PROTÉGER LA BIODIVERSITÉ MARINE — TRAITÉ INTERNATIONAL SUR LA HAUTE MER ET RÈGLES CONTRAIGNANTES POUR L'EXPLOITATION MINIÈRE
L'entrée en phase d'application opérationnelle du Traité international pour la protection de la haute mer constitue une avancée juridique et diplomatique majeure dans l'histoire de la gouvernance environnementale mondiale. Ce texte historique comble un vide juridique séculaire en étendant la protection de la biodiversité aux eaux internationales, lesquelles représentent plus des deux tiers des océans du globe mais échappaient jusqu'alors à toute juridiction nationale effective. Ce cadre contraignant donne aux Nations Unies et aux autorités maritimes régionales le pouvoir légal de créer de vastes aires marines protégées en haute mer, garantissant la conservation des écosystèmes pélagiques vulnérables et la préservation des puits de carbone biologiques océaniques.

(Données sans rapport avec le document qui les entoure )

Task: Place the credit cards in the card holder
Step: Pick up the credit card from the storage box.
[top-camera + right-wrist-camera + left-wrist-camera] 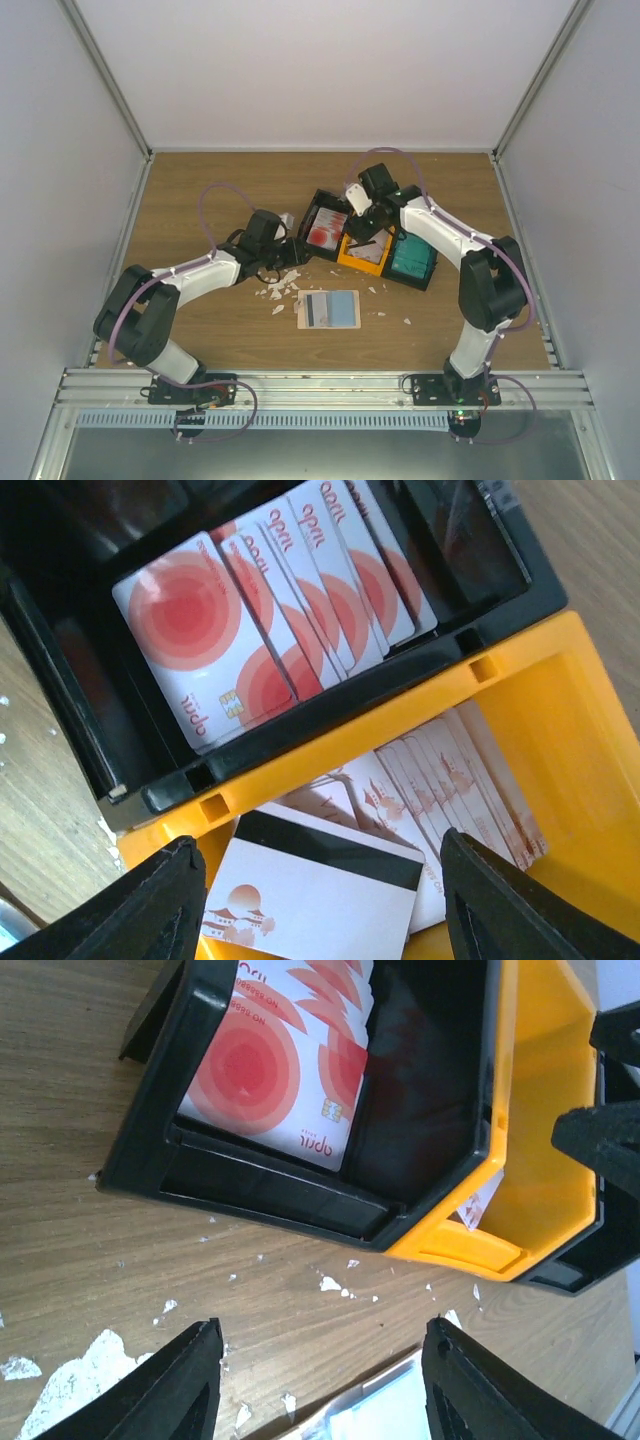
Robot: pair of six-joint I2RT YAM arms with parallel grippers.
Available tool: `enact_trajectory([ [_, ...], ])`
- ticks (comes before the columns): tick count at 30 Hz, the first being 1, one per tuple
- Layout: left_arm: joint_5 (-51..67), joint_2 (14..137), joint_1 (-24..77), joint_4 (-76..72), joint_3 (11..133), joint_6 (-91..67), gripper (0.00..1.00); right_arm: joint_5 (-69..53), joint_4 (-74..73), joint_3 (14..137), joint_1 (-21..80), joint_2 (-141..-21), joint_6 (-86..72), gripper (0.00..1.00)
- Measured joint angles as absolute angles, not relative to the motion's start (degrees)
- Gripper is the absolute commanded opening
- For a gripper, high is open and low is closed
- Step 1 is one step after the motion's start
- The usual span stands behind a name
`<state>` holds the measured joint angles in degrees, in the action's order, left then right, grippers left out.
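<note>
The wooden table (200,190) carries everything, its near edge cut off by the metal rail where the arms are bolted. The left arm (190,275) bends inward to the table's middle, and the right arm (450,235) reaches over a row of three touching bins. The black bin (250,1190) holds a fanned stack of white credit cards with red round marks (260,640). Beside it, the orange bin (540,1160) holds pale cards with a faint drawing (450,780), and one flipped card (330,855) on top shows its dark stripe. The third bin (405,283) holds teal cards (410,258), which only the overhead view shows, too small for detail. The card holder (303,310) lies flat in front of the bins, apart from them. A light blue card (343,308) lies on it, and the striped patch beside that card is hard to make out. The left wrist view catches only a pale blue corner at its bottom edge. The left gripper (320,1360) hovers low in front of the black bin, jaws spread with bare wood between them. The right gripper (320,880) hangs above the orange bin, jaws wide and clasping nothing. White scraps (280,290) litter the wood near the left gripper.
</note>
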<state>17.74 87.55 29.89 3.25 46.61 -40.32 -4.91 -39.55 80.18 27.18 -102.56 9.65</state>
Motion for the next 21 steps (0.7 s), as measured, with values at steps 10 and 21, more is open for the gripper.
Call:
enact_trajectory([
  [10, 18.31, 91.64, 29.85, 1.89, 46.81, -40.4, 0.57, -4.99, -41.06, 72.38, 27.68, -101.12, 17.23, 0.68],
  [21, 19.07, 92.16, 29.85, 0.8, 46.83, -40.34, 0.57, -5.78, -38.68, 73.73, 29.76, -104.55, 21.3, 0.78],
])
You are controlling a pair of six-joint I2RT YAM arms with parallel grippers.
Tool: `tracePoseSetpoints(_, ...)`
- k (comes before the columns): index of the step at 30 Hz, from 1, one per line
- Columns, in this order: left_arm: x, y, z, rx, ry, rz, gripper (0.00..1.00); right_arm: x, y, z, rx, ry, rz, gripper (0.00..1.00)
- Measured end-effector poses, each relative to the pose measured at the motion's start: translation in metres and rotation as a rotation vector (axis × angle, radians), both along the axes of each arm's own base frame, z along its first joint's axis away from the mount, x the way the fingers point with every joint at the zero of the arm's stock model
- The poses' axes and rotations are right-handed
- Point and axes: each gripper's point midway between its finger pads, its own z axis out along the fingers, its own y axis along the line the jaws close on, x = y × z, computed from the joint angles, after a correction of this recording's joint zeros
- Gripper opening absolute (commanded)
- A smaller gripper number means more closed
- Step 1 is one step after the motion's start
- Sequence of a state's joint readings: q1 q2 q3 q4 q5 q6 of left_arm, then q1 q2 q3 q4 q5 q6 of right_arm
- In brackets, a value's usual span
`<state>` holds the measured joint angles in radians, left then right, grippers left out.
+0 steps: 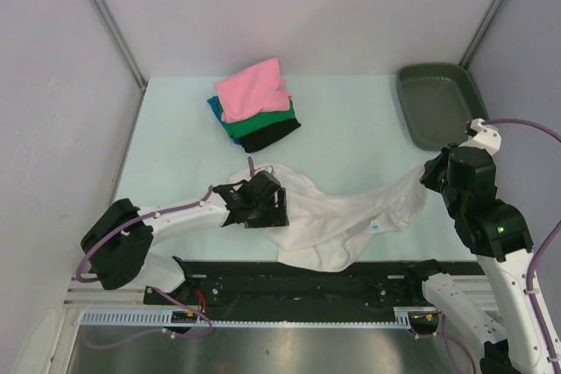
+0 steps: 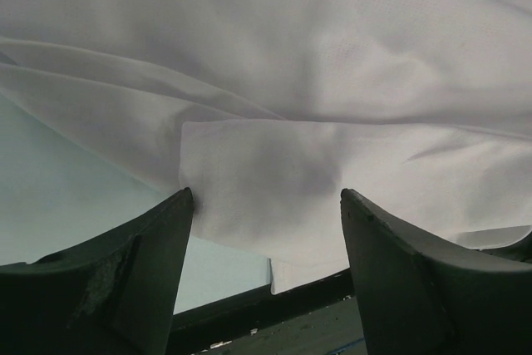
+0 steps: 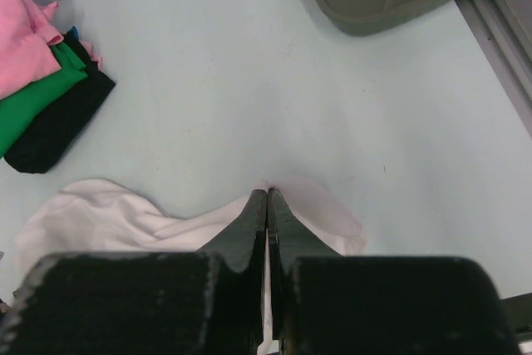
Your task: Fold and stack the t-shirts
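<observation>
White cloth fills the left wrist view and runs off every edge, so the white t-shirt [image 1: 333, 216] can only be read whole from above. It lies crumpled on the near part of the surface [image 1: 351, 129], one fold spilling over the near rim. At its left side the left hand [image 2: 266, 197] stands wide open, fingers either side of a hem, gripping nothing. At its right end the right hand [image 3: 267, 193] is fully closed, pinching a corner stretched towards it. Farther back is a stack: pink t-shirt [image 1: 252, 87] on top, green t-shirt [image 1: 254, 122] and black t-shirt [image 1: 272, 135] below, teal-blue t-shirt [image 1: 213, 107] mostly hidden.
</observation>
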<state>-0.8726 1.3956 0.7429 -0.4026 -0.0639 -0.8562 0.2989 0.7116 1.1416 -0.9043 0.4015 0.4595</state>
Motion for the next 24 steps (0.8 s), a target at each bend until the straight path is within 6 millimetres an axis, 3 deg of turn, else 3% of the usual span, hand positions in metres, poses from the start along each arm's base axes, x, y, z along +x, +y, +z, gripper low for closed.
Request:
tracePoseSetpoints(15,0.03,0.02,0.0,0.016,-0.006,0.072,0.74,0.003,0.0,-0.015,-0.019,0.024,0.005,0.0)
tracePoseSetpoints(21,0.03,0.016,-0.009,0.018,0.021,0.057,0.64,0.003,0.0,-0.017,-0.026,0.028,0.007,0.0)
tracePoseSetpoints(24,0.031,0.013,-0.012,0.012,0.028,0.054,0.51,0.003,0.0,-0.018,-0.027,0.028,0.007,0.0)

L'un des affrontements diplomatiques et industriels les plus intenses de la convention concerne l'établissement de règles strictes régissant l'exploitation minière des fonds marins profonds. Plusieurs consortiums industriels et États maritimes soutiennent des projets d'extraction visant à récolter les nodules polymétalliques reposant sur les plaines abyssales à plus de 4 000 mètres de profondeur. Ces concrétions rocheuses, extrêmement riches en nickel, cobalt, cuivre et terres rares, sont présentées par leurs promoteurs comme des ressources stratégiques indispensables pour fabriquer les batteries des véhicules électriques et accompagner la transition énergétique mondiale. En opposition, un groupe croissant de nations, appuyé par la communauté scientifique internationale et les ONG environnementales, exige l'application d'un moratoire strict pour empêcher le lancement de toute exploitation commerciale.

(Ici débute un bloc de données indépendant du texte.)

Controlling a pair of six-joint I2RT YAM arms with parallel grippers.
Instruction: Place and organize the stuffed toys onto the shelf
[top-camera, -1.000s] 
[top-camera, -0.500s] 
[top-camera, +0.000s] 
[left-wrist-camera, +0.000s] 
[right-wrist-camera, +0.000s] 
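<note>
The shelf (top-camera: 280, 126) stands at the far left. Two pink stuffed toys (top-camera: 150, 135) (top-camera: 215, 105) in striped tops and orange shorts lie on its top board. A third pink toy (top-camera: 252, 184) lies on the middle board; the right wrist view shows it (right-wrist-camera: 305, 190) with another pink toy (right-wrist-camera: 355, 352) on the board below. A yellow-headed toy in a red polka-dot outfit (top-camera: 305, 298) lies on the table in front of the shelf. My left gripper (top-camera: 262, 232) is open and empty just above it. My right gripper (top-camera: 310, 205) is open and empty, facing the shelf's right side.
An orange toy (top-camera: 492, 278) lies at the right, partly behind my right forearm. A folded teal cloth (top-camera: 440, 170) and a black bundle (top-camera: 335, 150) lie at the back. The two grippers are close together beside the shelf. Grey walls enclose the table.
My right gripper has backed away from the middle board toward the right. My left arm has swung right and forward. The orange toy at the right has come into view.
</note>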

Les experts scientifiques et biologistes marins avertissent que l'utilisation d'engins d'extraction lourds sur les fonds marins provoquerait des destructions irréversibles de la biodiversité abyssale, la destruction de micro-organismes uniques et le soulèvement de panaches de sédiments toxiques susceptibles de se propager sur des milliers de kilomètres, étouffant les chaînes alimentaires maritimes et perturbant le cycle mondial du carbone. Les nouvelles instances de contrôle créées par le traité imposent désormais la réalisation d'évaluations d'impact environnemental indépendantes et d'une rigueur scientifique extrême avant l'octroi de tout permis de recherche ou d'exploration sous-marine.

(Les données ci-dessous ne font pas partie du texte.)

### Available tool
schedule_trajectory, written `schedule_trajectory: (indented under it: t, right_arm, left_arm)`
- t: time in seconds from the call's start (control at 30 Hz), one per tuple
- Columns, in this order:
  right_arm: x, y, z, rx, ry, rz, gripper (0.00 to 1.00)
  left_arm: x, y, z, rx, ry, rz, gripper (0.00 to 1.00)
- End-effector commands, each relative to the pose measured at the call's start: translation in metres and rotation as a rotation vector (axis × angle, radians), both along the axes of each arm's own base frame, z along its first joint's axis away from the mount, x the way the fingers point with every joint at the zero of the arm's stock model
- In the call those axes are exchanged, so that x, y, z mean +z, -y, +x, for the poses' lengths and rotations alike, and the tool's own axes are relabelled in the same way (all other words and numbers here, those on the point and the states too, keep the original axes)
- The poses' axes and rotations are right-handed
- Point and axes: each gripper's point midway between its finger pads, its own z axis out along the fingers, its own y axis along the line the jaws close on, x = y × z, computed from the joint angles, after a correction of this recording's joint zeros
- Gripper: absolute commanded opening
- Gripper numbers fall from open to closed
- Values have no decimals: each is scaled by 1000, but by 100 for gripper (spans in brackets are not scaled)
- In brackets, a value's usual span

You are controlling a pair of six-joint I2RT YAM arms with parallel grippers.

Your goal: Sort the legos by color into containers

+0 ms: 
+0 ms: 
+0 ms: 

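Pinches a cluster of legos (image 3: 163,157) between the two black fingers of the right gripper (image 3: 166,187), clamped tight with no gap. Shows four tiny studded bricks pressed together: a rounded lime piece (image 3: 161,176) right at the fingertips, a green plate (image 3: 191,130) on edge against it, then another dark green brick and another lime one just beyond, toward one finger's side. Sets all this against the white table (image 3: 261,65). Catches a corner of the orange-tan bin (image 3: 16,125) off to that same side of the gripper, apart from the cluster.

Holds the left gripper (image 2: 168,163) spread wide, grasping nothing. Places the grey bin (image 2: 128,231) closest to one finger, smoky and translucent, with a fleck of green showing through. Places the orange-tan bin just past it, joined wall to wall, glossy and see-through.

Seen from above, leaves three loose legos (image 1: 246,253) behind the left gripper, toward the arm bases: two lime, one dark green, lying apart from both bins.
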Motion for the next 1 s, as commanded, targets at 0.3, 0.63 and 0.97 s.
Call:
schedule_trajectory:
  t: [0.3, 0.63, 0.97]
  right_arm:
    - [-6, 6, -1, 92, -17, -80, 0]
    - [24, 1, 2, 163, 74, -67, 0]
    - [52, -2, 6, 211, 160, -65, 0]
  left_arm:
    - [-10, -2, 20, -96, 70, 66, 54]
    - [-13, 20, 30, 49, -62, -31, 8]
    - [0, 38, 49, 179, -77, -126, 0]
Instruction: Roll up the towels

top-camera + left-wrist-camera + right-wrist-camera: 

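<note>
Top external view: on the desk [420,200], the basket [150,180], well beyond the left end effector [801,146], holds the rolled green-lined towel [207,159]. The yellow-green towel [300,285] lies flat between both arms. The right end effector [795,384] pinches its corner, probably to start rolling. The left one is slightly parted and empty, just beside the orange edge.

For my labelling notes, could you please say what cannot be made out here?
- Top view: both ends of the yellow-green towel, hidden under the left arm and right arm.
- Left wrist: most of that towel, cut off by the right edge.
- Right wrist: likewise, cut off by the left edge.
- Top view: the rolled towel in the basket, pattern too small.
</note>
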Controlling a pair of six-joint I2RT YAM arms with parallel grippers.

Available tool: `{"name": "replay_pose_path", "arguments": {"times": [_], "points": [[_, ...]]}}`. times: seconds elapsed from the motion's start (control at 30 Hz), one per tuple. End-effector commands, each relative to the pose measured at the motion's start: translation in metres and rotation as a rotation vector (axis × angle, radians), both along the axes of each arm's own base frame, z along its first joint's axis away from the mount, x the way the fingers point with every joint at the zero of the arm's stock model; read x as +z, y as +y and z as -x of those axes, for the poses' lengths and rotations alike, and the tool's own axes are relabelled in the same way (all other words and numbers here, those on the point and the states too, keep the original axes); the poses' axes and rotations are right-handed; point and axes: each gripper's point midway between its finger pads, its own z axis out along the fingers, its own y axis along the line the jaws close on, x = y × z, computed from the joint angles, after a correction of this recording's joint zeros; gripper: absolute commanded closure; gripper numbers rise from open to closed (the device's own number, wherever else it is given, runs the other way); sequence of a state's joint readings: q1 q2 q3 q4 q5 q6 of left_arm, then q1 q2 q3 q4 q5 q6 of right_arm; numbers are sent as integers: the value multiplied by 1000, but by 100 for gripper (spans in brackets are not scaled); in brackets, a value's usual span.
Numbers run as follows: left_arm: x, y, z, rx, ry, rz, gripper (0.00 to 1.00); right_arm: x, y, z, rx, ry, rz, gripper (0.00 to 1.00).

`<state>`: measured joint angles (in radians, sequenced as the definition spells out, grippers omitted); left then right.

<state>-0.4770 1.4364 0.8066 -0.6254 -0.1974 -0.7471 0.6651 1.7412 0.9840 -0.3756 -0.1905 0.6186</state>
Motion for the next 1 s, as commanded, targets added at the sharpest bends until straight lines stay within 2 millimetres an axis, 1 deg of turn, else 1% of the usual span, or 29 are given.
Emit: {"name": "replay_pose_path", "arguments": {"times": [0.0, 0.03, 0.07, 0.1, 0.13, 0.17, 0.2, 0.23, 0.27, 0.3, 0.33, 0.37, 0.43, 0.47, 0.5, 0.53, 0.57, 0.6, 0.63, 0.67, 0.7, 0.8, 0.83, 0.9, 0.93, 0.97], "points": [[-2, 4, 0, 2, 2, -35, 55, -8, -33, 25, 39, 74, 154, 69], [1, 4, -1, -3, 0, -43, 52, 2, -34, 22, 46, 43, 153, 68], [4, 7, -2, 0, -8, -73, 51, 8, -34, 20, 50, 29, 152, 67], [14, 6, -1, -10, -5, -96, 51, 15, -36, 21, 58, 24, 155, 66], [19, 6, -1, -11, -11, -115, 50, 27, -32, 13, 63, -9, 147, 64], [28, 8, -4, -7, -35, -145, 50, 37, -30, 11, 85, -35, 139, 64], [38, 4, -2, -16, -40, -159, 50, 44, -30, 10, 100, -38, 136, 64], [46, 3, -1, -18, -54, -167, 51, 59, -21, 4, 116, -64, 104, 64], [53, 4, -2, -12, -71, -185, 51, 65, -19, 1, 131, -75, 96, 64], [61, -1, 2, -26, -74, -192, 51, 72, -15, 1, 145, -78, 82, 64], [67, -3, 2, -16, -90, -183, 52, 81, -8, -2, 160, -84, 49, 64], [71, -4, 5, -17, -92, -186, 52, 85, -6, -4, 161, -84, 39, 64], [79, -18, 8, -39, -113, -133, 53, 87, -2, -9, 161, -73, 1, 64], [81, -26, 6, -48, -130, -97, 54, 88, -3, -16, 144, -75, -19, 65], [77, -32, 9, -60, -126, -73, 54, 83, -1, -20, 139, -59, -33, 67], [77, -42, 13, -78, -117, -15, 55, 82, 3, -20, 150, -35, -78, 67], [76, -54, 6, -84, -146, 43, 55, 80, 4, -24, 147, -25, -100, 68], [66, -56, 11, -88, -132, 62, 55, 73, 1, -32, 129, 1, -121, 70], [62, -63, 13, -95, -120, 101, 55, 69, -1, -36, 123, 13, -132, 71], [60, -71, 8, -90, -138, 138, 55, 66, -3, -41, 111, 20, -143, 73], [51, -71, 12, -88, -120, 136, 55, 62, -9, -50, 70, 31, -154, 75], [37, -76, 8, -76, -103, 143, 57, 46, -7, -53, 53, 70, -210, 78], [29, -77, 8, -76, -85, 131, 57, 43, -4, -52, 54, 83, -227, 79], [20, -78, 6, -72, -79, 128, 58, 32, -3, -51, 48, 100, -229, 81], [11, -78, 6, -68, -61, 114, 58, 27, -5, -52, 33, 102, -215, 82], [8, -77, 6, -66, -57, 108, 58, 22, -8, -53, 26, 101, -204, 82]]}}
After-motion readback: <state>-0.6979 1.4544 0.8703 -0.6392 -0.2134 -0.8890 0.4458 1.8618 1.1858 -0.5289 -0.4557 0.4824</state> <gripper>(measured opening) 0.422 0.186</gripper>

La mise en œuvre concrète du traité implique le déploiement de moyens de surveillance maritimes et spatiaux sans précédent. L'utilisation combinée de constellations de satellites d'observation, de balises de géolocalisation obligatoires sur les navires et de drones de patrouille maritime automatisés permet de traquer les infractions, la pêche illégale non déclarée et non réglementée (INN), ainsi que les activités d'extraction clandestines. La réussite de cette initiative multilatérale repose sur le partage équitable des avantages issus des ressources génétiques marines et sur un engagement financier durable des grandes nations pour financer la protection de cet héritage commun de l'humanité.